The left has been pushing mandatory organ donation of years. And now it seems to have new life:
So what would an ethical fix to our organ transplant shortage look like? To start, while there’s certainly a place for organ donation markets in the United States, implementation will be understandably slow. There are, however, small steps that can get us closer to a just system. For one, the country could consider introducing a “presumed consent” rule. This would change state organ donation registries from affirmative opt-in systems (checking that box at the DMV that yes, you do want to be an organ donor) to an affirmative opt-out system where, unless you state otherwise, you’re presumed to consent to be on the list. Researchers comparing liver and kidney donation rates in 48 nations found that countries with opt-out systems had higher transplant rates of both organs than those with opt-in systems. Of course, whether drivers opt in or opt out will become less relevant as autonomous vehicles make driving safer.

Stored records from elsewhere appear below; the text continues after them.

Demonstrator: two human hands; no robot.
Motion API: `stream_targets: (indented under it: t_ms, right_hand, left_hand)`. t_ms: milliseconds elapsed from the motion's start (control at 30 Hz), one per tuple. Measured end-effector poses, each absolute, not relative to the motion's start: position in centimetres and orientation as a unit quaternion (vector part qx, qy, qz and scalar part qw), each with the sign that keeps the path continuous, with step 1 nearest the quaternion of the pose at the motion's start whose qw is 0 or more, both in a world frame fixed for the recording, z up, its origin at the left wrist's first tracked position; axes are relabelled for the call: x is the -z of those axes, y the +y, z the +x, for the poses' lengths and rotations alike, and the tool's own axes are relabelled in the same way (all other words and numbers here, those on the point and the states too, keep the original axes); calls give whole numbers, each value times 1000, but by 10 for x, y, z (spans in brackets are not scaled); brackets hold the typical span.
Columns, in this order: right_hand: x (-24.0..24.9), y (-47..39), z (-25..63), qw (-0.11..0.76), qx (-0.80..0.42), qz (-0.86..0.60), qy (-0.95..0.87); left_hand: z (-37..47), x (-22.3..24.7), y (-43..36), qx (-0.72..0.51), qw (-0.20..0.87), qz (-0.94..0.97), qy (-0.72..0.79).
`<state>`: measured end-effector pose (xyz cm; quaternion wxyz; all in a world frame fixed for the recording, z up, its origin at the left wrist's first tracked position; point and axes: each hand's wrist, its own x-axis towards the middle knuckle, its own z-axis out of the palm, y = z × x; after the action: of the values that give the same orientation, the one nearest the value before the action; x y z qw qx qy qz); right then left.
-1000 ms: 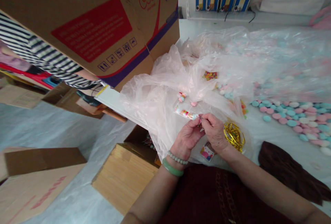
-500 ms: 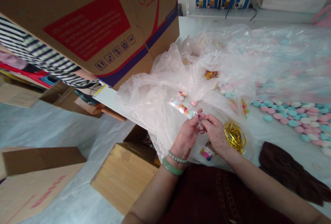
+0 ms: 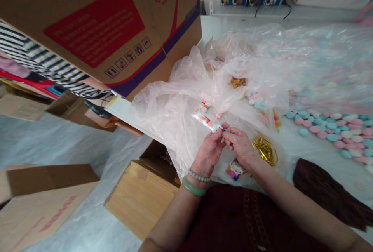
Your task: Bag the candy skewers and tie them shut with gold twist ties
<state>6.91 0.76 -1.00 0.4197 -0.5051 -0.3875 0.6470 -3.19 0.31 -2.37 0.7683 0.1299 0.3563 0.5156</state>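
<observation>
A clear candy packet (image 3: 206,121) filled with colourful sweets points away from me, its near end between my hands. My left hand (image 3: 210,152) is closed on that end, wearing a beaded bracelet and a green bangle at the wrist. Pressed against it, my right hand (image 3: 241,146) pinches at the gathered end of the packet; a small dark bit shows there, too small to name. Gold twist ties (image 3: 265,150) lie in a pile beside my right wrist. Below the hands is a printed card (image 3: 234,170) with coloured dots.
Crumpled clear plastic (image 3: 186,89) covers much of the table. Pink, blue and white round candies (image 3: 329,127) spread to the right, near a dark cloth (image 3: 326,190). A big carton (image 3: 116,30) stands at the left; a person in a striped top (image 3: 43,58) is behind it.
My hands stay at the packet's near end, the fingers of my right hand shifting slightly. The packet has barely moved, and the view has tilted a little.
</observation>
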Motion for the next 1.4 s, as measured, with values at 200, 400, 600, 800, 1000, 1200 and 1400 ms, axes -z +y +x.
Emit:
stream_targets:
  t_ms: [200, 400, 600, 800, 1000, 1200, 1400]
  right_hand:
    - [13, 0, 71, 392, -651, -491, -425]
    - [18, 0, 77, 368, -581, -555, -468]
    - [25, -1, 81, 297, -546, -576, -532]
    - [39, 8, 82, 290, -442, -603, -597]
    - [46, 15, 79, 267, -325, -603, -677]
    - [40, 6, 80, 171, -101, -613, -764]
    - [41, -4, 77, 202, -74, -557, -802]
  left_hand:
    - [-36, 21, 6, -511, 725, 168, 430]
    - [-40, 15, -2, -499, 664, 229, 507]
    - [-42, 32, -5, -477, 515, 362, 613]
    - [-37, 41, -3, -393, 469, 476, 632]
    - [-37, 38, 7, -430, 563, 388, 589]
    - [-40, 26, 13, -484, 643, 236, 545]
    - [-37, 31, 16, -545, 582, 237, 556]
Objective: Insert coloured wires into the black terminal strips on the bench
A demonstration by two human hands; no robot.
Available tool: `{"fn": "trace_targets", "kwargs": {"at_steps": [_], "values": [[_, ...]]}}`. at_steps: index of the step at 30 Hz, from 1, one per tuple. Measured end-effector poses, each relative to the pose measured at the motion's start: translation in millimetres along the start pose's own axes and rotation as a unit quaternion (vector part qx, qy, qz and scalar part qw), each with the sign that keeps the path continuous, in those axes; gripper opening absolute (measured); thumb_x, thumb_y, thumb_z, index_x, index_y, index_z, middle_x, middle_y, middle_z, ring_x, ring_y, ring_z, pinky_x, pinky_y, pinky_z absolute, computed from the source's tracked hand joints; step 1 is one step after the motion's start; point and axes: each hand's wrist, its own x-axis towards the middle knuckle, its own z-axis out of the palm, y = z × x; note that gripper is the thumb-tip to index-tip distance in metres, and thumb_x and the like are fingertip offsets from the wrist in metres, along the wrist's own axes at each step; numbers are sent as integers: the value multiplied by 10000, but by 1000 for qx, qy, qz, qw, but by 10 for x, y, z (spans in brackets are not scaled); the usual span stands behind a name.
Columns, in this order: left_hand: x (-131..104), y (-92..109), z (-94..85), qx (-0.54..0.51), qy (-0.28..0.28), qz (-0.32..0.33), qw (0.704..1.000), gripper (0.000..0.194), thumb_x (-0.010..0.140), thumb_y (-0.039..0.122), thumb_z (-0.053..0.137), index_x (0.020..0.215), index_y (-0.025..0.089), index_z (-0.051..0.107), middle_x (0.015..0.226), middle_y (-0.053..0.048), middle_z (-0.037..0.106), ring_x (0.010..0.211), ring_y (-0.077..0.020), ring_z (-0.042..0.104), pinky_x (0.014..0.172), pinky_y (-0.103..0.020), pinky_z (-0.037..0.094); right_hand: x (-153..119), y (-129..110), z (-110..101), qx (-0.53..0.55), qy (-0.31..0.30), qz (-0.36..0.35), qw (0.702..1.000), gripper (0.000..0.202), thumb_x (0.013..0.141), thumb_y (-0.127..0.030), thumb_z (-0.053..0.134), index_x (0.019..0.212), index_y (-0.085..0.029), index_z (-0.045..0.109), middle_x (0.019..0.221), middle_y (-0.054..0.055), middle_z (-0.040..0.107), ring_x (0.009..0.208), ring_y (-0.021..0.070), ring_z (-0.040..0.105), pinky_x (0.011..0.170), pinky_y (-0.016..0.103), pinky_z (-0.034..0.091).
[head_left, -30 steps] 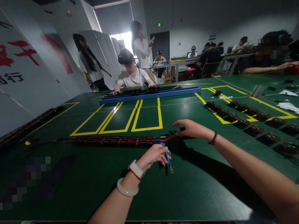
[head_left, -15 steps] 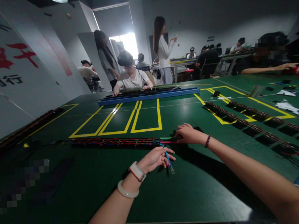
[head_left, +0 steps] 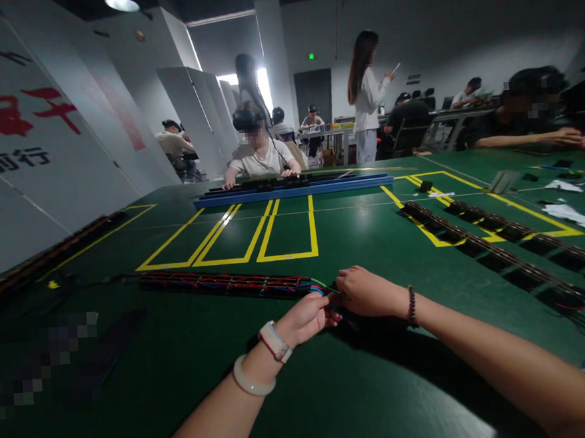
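A long black wiring assembly (head_left: 217,282) with red and blue wires along it lies across the table in front of me. From its right end come loose wires (head_left: 318,286), among them a green and a blue one, running into my hands. My left hand (head_left: 309,319), palm partly up, has its fingers closed around these wires. Directly beside it, my right hand (head_left: 370,295) pinches the wires from above, its fingers close to the left fingertips. The wire ends are hidden behind the fingers and in dark shadow.
Two similar black assemblies (head_left: 489,248) lie at the right, with blue cable at their near end. A long blue rail (head_left: 295,191) lies in front of a seated person (head_left: 263,155) opposite. Yellow tape rectangles (head_left: 288,256) mark the green tabletop. A dark flat piece (head_left: 108,345) sits at left.
My right hand has moved down and left, bringing the wires to my left hand. The blue wire with ring terminal that hung from my left hand is now hidden.
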Motion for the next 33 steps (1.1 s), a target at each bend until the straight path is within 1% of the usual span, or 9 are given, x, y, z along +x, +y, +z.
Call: {"fn": "trace_targets", "kwargs": {"at_steps": [3,7,11,14,17,23,27,30,33], "values": [[8,-30,4,15,6,18,1000,36,838,128,487,838,108,517,616,-14,573,485,-84,544,498,-199,401,-1,-7,-34,1,-3,2,1000,182,803,-294,569,770,-124,625,796,84,626,742,187,584,695,277,377],[-7,-26,-4,26,-1,28,999,63,828,172,514,809,116,493,596,4,550,425,-65,497,452,-193,351,17,77,-75,18,-6,8,1000,333,794,-462,582,738,-137,630,762,74,629,698,185,583,620,265,366],[-42,36,-31,39,-16,-4,999,116,854,210,473,792,113,487,639,-47,606,417,-68,498,430,-194,326,63,209,-34,2,2,43,999,294,863,-395,525,736,-157,641,741,60,629,696,175,583,617,266,352],[-46,63,-58,51,-22,-9,998,131,856,224,464,778,121,485,624,-37,603,391,-56,470,399,-181,288,111,303,64,-50,46,83,994,226,830,-350,585,730,-155,641,769,65,620,761,198,573,703,299,356],[-39,61,-68,75,-25,-9,997,169,855,251,460,749,122,489,584,-18,582,362,-39,427,370,-169,239,169,401,193,-89,101,117,984,229,815,-364,605,729,-155,641,806,77,595,812,216,545,761,329,348],[-63,59,-32,111,-28,0,993,153,840,240,464,729,135,469,547,11,558,333,-22,382,361,-163,205,290,604,457,-107,175,135,969,239,835,-392,576,768,-168,626,836,76,567,858,220,508,811,350,350],[-52,53,-32,106,-28,7,994,147,828,259,504,756,138,463,576,5,573,361,-26,408,382,-164,231,294,700,593,-126,226,84,962,217,854,-370,553,814,-167,621,915,90,577,974,235,488,924,403,321],[-34,37,-41,91,-15,8,996,179,824,298,540,820,151,439,619,-12,603,407,-43,461,418,-163,285,244,737,630,-119,246,-2,962,189,872,-343,526,874,-174,612,997,86,577,1045,221,475,995,417,288],[-32,26,-40,82,-4,11,997,191,842,309,525,839,166,399,654,-31,623,441,-58,497,445,-166,332,192,717,612,-95,253,-107,957,212,889,-346,488,948,-172,594,1008,76,581,1004,194,501,985,392,325]]}}
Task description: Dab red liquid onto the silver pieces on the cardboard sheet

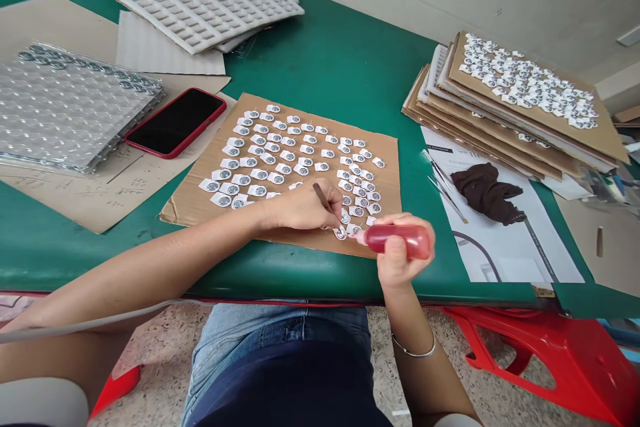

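My right hand (399, 269) is wrapped round a small squeeze bottle (400, 240) of red liquid, its pale nozzle pointing left. The nozzle tip is close to a small round piece on a white tab (341, 234); whether it touches, I cannot tell. My left hand (307, 207) is closed on a thin dark brown tool (321, 196), whose lower end is hidden by the fingers. Both hands work at the front edge of a cardboard sheet (210, 213). Rows of similar round pieces on white tabs (259, 191) lie across this sheet.
A phone in a red case (176, 123) lies left, beside a clear plastic tray (65, 113). Foam trays (210, 3) stand behind. At right are stacked boards with more pieces (525, 83), metal tweezers (445, 187) and a dark cloth (485, 192). A cable (100, 323) crosses my left arm.
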Demonstrator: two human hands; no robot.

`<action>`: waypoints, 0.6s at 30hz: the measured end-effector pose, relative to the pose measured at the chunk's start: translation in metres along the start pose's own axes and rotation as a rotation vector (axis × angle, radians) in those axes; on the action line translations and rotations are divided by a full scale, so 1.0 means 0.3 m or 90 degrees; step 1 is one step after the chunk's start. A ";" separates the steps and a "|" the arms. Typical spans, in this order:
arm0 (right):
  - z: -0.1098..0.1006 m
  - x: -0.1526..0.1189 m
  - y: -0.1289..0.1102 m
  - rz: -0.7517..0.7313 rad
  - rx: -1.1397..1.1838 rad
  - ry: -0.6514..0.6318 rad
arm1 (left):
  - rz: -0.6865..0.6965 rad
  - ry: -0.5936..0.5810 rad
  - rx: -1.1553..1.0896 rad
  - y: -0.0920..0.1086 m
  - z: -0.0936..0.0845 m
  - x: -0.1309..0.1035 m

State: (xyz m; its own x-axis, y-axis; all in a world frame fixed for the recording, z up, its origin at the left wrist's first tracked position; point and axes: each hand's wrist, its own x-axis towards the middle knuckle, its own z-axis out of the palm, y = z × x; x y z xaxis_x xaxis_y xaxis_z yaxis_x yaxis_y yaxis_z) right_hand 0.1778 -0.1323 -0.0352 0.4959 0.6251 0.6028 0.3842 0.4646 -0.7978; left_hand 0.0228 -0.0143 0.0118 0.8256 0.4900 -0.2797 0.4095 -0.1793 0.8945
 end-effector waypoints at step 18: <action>0.117 0.128 -0.037 0.087 0.131 0.121 | 0.007 0.135 0.041 -0.062 -0.034 -0.146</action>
State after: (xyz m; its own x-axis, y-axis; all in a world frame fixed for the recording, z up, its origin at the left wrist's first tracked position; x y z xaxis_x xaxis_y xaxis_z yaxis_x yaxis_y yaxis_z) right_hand 0.1651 -0.0915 -0.0036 0.6765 0.5705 0.4657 0.1477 0.5144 -0.8447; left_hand -0.0248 -0.0237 0.0111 0.7329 0.6549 -0.1845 0.4307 -0.2367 0.8709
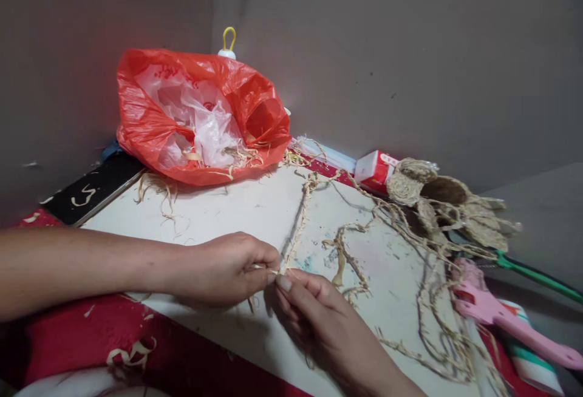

There are a lot of moral and ethical reason why no society should ever allow organs to be harvested without the expressed consent of the donor (via a living will) or with the informed consent of next of kin. Mandatory systems are always just a hair’s breadth from coercive. In the Netherlands and Belgium the burgeoning euthanasia industry is basically an adjunct to the organ transplant business. In the US cases in which surgeons are over eager to cut up a patient for parts, often ignoring things like “death,” are numerous and occur with regularity (see my post).
There are lots of reasons to be concerned about tons of steel propelled by hundreds of horsepower on our roads controlled by something a prone to failure as a computer. Worrying about living and healthy humans not being killed in sufficient numbers is not one of them.